Work to be completed ▸
Go through the entries below and work out how many lines include "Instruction". Answer with the number only.

The records ▸
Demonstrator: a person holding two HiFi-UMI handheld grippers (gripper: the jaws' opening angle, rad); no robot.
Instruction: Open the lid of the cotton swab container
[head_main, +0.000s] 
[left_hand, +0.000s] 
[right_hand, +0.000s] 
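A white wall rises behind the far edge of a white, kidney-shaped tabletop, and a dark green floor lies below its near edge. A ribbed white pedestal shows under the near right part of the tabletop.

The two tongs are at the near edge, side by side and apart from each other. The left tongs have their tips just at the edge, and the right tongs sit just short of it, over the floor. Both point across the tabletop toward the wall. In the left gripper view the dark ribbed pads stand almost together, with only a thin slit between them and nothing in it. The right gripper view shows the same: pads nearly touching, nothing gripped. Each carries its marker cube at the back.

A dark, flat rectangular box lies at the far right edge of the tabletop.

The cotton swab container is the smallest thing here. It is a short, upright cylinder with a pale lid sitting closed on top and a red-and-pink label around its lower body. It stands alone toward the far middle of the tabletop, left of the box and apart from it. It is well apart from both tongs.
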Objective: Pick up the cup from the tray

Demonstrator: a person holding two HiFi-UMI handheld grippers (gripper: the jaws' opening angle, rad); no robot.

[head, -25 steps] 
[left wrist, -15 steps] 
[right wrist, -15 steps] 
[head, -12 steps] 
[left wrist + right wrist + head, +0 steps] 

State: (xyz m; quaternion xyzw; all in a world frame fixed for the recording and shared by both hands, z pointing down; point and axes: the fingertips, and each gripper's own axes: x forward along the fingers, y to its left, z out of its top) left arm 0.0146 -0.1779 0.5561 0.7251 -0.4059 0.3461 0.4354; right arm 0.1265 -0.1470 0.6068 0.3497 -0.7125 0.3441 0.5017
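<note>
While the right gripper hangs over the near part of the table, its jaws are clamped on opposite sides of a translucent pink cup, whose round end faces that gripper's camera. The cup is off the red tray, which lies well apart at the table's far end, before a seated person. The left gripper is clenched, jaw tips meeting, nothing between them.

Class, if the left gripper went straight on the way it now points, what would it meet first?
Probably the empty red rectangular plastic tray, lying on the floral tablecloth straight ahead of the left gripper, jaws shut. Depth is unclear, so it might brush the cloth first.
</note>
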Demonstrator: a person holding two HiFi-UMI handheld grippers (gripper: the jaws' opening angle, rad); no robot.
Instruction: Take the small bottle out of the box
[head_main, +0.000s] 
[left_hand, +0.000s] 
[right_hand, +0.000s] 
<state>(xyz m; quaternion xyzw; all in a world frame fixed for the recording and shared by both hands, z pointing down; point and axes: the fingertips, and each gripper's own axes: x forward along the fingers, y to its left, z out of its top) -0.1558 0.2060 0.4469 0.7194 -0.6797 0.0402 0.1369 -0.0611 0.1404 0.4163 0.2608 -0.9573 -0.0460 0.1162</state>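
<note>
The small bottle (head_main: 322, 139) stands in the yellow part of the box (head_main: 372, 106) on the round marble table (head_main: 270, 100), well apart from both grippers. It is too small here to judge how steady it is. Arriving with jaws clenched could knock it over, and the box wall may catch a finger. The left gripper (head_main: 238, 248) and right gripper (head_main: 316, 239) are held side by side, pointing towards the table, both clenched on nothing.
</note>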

Exercise result ▸
2